• [What the task requires]: Repeat each entry in the data, exactly.

• [Records to use]:
◆ ◆ ◆
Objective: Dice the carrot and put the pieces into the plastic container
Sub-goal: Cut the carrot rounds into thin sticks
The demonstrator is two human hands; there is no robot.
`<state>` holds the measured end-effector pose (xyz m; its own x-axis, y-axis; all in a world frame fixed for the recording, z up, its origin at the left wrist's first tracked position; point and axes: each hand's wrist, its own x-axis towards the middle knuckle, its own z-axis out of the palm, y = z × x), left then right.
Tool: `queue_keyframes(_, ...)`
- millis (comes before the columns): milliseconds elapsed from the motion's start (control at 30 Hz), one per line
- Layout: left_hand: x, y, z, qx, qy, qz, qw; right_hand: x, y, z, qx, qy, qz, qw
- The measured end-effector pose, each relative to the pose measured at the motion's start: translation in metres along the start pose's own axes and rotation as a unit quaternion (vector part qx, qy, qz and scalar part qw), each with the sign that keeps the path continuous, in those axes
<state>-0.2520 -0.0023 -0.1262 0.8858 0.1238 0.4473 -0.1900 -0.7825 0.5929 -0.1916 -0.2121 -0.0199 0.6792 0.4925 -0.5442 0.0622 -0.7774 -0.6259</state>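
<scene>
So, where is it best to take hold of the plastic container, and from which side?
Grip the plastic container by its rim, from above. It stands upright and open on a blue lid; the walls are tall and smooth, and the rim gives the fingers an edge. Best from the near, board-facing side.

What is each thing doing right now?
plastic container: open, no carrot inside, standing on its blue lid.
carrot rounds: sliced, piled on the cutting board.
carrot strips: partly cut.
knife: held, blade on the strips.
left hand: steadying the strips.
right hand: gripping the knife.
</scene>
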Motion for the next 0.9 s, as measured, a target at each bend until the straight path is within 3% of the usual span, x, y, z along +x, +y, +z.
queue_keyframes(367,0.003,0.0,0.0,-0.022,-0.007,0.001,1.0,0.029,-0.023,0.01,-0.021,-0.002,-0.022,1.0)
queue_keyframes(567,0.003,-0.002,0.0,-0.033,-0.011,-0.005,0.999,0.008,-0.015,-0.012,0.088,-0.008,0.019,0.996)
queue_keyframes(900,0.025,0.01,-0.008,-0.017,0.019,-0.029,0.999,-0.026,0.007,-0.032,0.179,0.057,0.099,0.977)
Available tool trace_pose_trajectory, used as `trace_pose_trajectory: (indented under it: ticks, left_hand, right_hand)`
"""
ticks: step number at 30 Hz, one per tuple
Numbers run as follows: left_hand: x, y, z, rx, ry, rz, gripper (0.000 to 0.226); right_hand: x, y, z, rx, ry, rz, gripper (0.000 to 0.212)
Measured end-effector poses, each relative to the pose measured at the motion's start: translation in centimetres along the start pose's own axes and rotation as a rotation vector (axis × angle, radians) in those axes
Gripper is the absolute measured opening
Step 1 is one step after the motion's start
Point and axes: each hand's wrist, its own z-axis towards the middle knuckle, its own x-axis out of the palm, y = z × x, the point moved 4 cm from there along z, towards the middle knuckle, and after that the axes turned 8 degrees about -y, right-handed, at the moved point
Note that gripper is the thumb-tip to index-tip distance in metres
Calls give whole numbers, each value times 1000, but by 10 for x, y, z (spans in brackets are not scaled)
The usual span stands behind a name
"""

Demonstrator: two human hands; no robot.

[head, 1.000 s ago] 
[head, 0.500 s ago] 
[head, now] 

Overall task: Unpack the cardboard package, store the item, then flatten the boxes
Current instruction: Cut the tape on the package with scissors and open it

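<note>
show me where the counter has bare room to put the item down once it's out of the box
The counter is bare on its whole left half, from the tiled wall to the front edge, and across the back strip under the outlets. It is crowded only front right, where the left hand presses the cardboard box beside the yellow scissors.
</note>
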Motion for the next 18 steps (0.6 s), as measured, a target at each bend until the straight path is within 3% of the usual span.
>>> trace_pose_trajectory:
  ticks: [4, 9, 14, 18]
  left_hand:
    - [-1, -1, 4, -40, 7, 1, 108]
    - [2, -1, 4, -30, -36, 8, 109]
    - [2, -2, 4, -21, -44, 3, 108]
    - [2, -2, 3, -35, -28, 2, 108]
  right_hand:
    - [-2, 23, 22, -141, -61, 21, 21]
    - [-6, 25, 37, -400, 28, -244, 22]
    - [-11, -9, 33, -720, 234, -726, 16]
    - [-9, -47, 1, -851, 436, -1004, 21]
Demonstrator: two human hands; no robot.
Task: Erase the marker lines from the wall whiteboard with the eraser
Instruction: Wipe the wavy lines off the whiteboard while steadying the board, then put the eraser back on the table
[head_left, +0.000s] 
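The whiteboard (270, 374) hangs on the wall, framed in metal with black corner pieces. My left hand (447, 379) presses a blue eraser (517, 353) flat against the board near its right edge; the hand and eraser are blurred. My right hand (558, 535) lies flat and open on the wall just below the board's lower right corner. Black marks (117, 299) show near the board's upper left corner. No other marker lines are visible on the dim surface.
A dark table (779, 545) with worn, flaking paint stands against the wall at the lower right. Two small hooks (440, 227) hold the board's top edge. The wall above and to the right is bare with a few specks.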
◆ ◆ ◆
• [Output of the exercise]:
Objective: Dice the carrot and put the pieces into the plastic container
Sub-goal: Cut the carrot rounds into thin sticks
The demonstrator is two human hands; there is no robot.
`<state>` holds the measured end-effector pose (xyz m; its own x-axis, y-axis; all in a world frame fixed for the recording, z up, its origin at the left wrist's first tracked position; point and axes: each hand's wrist, its own x-axis towards the middle knuckle, its own z-axis out of the palm, y = z × x), left then right.
Tool: `queue_keyframes(_, ...)`
- millis (comes before the columns): milliseconds elapsed from the motion's start (control at 30 Hz), one per line
- Layout: left_hand: x, y, z, qx, qy, qz, qw; right_hand: x, y, z, qx, qy, qz, qw
- The measured end-effector pose, each relative to the pose measured at the motion's start: translation in metres along the start pose's own axes and rotation as a unit quaternion (vector part qx, qy, qz and scalar part qw), each with the sign that keeps the path continuous, in those axes
<state>-0.2520 -0.0023 -0.1262 0.8858 0.1238 0.4473 -0.1900 -0.7825 0.5929 -0.1916 -0.2121 -0.0199 0.6792 0.4925 -0.5442 0.0622 -0.7774 -0.6259</state>
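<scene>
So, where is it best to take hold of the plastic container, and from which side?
Grip the plastic container by its rim, from above. It stands upright and open on a blue lid; the walls are tall and smooth, and the rim gives the fingers an edge. Best from the near, board-facing side.

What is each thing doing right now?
plastic container: open, no carrot inside, standing on its blue lid.
carrot rounds: sliced, piled on the cutting board.
carrot strips: partly cut.
knife: held, blade on the strips.
left hand: steadying the strips.
right hand: gripping the knife.
</scene>
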Motion for the next 0.9 s, as measured, a target at each bend until the straight path is within 3% of the usual span, x, y, z along +x, +y, +z.
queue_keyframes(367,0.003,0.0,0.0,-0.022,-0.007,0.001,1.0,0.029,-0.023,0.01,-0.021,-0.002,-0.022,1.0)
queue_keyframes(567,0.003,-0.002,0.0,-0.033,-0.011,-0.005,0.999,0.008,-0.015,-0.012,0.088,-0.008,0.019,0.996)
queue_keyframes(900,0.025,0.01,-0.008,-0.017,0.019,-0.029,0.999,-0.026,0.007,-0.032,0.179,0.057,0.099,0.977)
Available tool trace_pose_trajectory, used as `trace_pose_trajectory: (indented under it: ticks, left_hand, right_hand)`
"""
ticks: step number at 30 Hz, one per tuple
Numbers run as follows: left_hand: x, y, z, rx, ry, rz, gripper (0.000 to 0.226); right_hand: x, y, z, rx, ry, rz, gripper (0.000 to 0.212)
Measured end-effector poses, each relative to the pose measured at the motion's start: translation in centimetres along the start pose's own axes and rotation as a rotation vector (axis × angle, radians) in those axes
Gripper is the absolute measured opening
Step 1 is one step after the motion's start
Point and axes: each hand's wrist, its own z-axis towards the middle knuckle, its own x-axis out of the palm, y = z × x, the point moved 4 cm from there along z, towards the middle knuckle, and after that the axes turned 8 degrees about -y, right-handed, at the moved point
Note that gripper is the thumb-tip to index-tip distance in metres
Calls give whole numbers, each value times 1000, but by 10 for x, y, z (spans in brackets are not scaled)
The usual span stands behind a name
"""

Demonstrator: two human hands; no robot.

[head, 1.000 s ago] 
[head, 0.500 s ago] 
[head, now] 

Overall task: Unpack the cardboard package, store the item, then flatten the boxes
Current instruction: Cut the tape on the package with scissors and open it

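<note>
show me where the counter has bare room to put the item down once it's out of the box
The counter is bare on its whole left half, from the tiled wall to the front edge, and across the back strip under the outlets. It is crowded only front right, where the left hand presses the cardboard box beside the yellow scissors.
</note>
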Motion for the next 18 steps (0.6 s), as measured, a target at each bend until the straight path is within 3% of the usual span.
>>> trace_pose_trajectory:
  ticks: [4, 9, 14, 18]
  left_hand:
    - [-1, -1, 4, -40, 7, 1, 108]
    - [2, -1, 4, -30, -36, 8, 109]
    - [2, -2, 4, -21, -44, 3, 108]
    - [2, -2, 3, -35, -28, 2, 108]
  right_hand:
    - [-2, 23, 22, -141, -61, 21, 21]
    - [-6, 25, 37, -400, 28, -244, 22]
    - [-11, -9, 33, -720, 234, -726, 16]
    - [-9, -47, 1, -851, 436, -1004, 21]
Demonstrator: two human hands; no robot.
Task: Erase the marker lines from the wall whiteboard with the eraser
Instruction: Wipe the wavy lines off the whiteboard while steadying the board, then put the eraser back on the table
[head_left, +0.000s] 
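The whiteboard (270, 374) hangs on the wall, framed in metal with black corner pieces. My left hand (447, 379) presses a blue eraser (517, 353) flat against the board near its right edge; the hand and eraser are blurred. My right hand (558, 535) lies flat and open on the wall just below the board's lower right corner. Black marks (117, 299) show near the board's upper left corner. No other marker lines are visible on the dim surface.
A dark table (779, 545) with worn, flaking paint stands against the wall at the lower right. Two small hooks (440, 227) hold the board's top edge. The wall above and to the right is bare with a few specks.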

No more work is needed on this exercise.